Esta no es una película “de guerra”. Sí, transcurre en la Primera Guerra Mundial, en casi 24 horas, pero trata más sobre los efectos que la misma tiene en los protagonistas, dos soldados británicos que ven, cara a cara, el horror, la muerte y la imbecilidad humana.
Mucho se ha hablado y escrito del prodigio cinematográfico que es 1917, a partir de estar contada en plano secuencias, como si todo fuera un sola toma. Pero la película de Sam Mendes es mucho más que eso. Artilugios del marketing, mejor olvidar el armado y no tratar de descubrir cuándo es cada “corte” y empalme de secuencia tras secuencia, para adentrase en la historia y seguir a Schofield y Blake, los soldados con una misión imposible.
Lejos de estar por finalizar la Guerra, ese día de abril de 1917 Blake (Dean Charles Chapman) es despertado en el campo por un superior. Le pide que elija a un compañero. Y quien lo acompañe será Schofield (George MacKay). Desconocen la tarea que le encomendarán, pero cuando se enteran… Ambos deben cruzar las líneas enemigas y entregar un mensaje urgente a las tropas británicas del otro lado. Han cortado la comunicación, y deben avisar que suspendan el ataque previsto para la mañana, porque en verdad es una emboscada de los alemanes. Si el mensaje no llega a tiempo, miles de soldados morirán.
Schofield no está seguro de hacer la misión, pero su amigo de armas, sí: la vida de su hermano está en juego, porque es uno de los oficiales que marcharía, directo, a la masacre.
Mendes, el realizador inglés ganador del Oscar por Belleza americana, y el director de Skyfall, una de las mejores películas del agente 007 de la historia, se basó en un relato que le contó de niño su abuelo.
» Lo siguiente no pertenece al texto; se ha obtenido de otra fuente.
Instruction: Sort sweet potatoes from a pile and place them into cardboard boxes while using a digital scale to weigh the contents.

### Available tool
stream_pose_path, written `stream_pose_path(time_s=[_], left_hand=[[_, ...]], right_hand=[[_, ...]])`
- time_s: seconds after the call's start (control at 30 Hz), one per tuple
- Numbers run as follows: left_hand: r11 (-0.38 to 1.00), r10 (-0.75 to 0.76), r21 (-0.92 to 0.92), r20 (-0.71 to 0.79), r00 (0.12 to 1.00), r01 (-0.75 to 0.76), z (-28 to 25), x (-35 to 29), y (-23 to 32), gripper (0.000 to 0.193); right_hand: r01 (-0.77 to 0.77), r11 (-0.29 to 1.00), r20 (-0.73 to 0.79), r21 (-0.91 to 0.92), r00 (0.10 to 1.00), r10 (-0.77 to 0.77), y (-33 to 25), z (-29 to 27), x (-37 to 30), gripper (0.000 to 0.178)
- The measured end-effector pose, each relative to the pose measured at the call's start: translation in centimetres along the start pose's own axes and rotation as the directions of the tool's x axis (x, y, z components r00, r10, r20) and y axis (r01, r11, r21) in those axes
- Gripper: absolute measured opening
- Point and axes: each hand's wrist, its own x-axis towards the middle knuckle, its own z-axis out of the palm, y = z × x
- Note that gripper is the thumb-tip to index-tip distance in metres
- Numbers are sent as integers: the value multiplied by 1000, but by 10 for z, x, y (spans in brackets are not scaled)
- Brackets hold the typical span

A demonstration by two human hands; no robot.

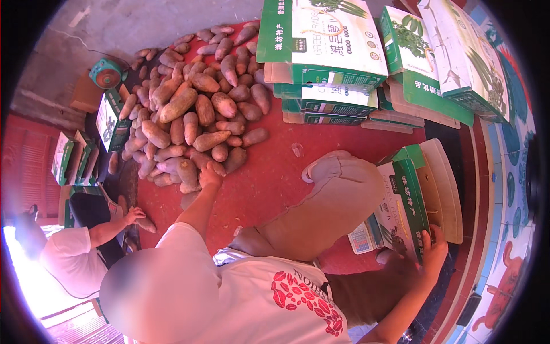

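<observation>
At the front edge of a large heap of brown sweet potatoes (177, 104), my left hand (211, 175) reaches in with its fingers apart, touching the sweet potatoes there. The hand partly covers those beneath it. On my right, my right hand (434, 250) grips the near edge of an open carton (409, 200), green and pale with brown cardboard flaps. The carton lies tilted beside my bent legs. Its inside is mostly out of sight.
Green and white cartons (338, 40) are stacked beyond my knees. At the left, a co-worker's hand (135, 215) touches a sweet potato (147, 224). A round turquoise device (107, 74) stands behind the heap. Red sheeting (275, 172) covers the floor.
</observation>
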Motion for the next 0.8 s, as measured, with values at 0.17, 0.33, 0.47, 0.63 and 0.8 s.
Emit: stream_pose_path(time_s=[0.17,0.33,0.47,0.63,0.8], left_hand=[[978,-20,197,-218,976,64,-18,22,-19,58],[978,-21,195,-253,967,72,-36,43,-56,66],[985,-46,160,-128,991,66,-30,65,-87,74],[959,-91,268,5,996,86,-53,46,-51,69],[931,-43,363,22,999,32,-31,53,-65,64]], right_hand=[[-28,1000,-33,6,999,28,12,-14,-2,24],[-153,979,-250,136,951,183,44,-15,-12,31],[-190,969,-313,158,921,231,53,-9,-14,31],[-158,986,-333,59,928,168,55,-3,-19,29],[-127,992,-364,18,923,125,47,3,-16,27]])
Y para plasmarla en imágenes contó con el director de fotografía Roger Deakins -era habitual colaborador de los hermanos Coen-, que ha hecho mucho más que iluminar las escenas. Piensen que un plano secuencia en movimiento implica abarcar diferentes escenarios, estructuras, sortear obstáculos y la cámara no debe descubrir más que objetos, personajes -cadáveres-, pero ni un atisbo de que se está filmando: ni luces, ni elemento de rodaje.
Y la cámara gira, acompaña, desciende, se apresura con el paso de los combatientes. El uso que hace la dupla Mendes/Deakins permite al espectador sorprenderse con lo que los personajes primero ven, y luego lo hace el público. Se pasa de un plano cerrado a un gran angular. Y el trabajo de la iluminación, y del color, lo hacen ciertamente merecedor de todos los elogios, gane o no el Oscar en su rubro.
Porque lo que logra el realizador de Camino a la perdición y Sólo un sueño, y director de la puesta del revival de Cabaret en el mítico Studio 54 de Nueva York es meter, enfrentar, fundir al espectador en lo que está contando. El trabajo que ha hecho con sus actores es fundamental. Ellos, y no otros, deben manifestar y hacer sentir al público, con sus gestos, sus miradas y hasta sus bromas, el horror que están viviendo.
Mendes, también, no elude los clisés del género, pero los da vuelta o los presenta de manera que engañen al espectador.
Mejor, no contar nada, porque el que cuenta aquí es el relato, a partir de una dirección que se nota ha sido pensada en sus mínimos detalles, sea cómo aparece un avión o en qué momento se escucha el primer graznido de un cuervo devorándose un cuerpo, un despojo humano.